Pour la première fois en France, le cancer du sein d'une hôtesse de l'air a été reconnu comme maladie professionnelle, a annoncé son avocate, Me Stéphanie Couchoux, mardi 26 août. Cette décision, rendue par la commission de reconnaissance des maladies professionnelles de la Sécurité sociale, établit un lien direct entre l'exposition aux rayonnements cosmétiques et la pathologie de la patiente.
Une décision historique pour le personnel navigant
L'hôtesse de l'air, qui a exercé pendant plus de 20 ans, a développé un cancer du sein. Son avocate a salué une « avancée majeure » pour la reconnaissance des risques professionnels liés au métier de personnel navigant commercial. La commission a reconnu que l'exposition répétée aux rayonnements ionisants d'origine cosmétique, subie lors des vols long-courriers, était à l'origine de la maladie.
Cette reconnaissance ouvre la voie à une indemnisation de la patiente par le régime général de la Sécurité sociale. Elle pourrait également servir de précédent pour d'autres cas similaires. Selon Me Couchoux, « c'est une première en France » et elle espère que cela « fera jurisprudence » pour les autres hôtesses de l'air et stewards confrontés à des pathologies cancéreuses.
Les rayonnements cosmétiques en cause
Les rayonnements cosmétiques sont des particules à haute énergie provenant de l'espace, dont l'intensité augmente avec l'altitude. Les personnels navigants y sont particulièrement exposés lors des vols long-courriers. Plusieurs études épidémiologiques ont déjà mis en évidence un risque accru de cancer du sein chez les hôtesses de l'air, mais c'est la première fois qu'une reconnaissance officielle intervient en France.
La décision de la commission s'appuie sur les éléments médicaux fournis par la patiente et son avocate, ainsi que sur les données scientifiques disponibles. Elle pourrait inciter d'autres membres du personnel navigant à faire valoir leurs droits. Le dossier de l'hôtesse de l'air, qui a souhaité rester anonyme, a été suivi par le syndicat national du personnel navigant commercial (SNPNC).

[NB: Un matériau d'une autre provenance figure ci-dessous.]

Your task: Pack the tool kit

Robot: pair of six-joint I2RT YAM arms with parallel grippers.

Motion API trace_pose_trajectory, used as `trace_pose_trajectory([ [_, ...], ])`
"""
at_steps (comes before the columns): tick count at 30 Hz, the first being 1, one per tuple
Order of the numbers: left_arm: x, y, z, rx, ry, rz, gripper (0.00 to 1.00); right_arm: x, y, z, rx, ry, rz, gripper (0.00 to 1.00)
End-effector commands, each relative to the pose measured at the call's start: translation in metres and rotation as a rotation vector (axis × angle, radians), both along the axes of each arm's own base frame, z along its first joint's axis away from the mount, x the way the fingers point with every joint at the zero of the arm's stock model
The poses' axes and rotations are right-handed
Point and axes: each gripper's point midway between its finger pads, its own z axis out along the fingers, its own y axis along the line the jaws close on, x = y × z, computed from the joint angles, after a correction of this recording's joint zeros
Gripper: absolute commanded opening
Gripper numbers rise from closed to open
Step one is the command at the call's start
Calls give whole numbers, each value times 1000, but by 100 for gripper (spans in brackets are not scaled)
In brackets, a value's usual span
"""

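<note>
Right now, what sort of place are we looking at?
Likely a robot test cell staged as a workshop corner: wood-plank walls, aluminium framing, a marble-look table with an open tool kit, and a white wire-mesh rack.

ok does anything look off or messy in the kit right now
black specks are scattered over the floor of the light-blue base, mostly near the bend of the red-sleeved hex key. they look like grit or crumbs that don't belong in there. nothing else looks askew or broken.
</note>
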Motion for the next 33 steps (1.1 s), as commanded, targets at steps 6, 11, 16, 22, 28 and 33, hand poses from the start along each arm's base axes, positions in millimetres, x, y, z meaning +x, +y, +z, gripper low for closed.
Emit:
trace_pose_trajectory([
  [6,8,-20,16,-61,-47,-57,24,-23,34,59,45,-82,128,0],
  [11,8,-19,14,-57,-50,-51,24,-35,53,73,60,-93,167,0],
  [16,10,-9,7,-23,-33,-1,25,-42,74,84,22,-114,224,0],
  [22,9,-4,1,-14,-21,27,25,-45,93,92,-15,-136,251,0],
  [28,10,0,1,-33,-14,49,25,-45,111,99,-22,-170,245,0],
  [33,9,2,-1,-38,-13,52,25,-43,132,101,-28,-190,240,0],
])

Un précédent qui pourrait faire école
Cette reconnaissance intervient après plusieurs années de procédure. La patiente, âgée d'une cinquantaine d'années, a été diagnostiquée en 2019. Elle a dû prouver que son exposition professionnelle était bien à l'origine de sa maladie. La commission a finalement rendu un avis favorable, reconnaissant le lien direct entre l'activité professionnelle et la pathologie.
Selon Me Couchoux, cette décision est « un signal fort » pour toutes les compagnies aériennes et pour la médecine du travail. Elle espère que cela conduira à une meilleure prévention et à un suivi médical renforcé pour les personnels navigants. La Sécurité sociale devra désormais indemniser la patiente pour son préjudice, et la décision pourrait être étendue à d'autres cas similaires.
L'avocate a également indiqué que d'autres dossiers étaient en cours d'examen. Cette première reconnaissance en France pourrait donc ouvrir la voie à une série de demandes de la part de personnel navigant atteint de cancers. La décision de la commission de reconnaissance des maladies professionnelles est définitive, sauf recours de la caisse primaire d'assurance maladie.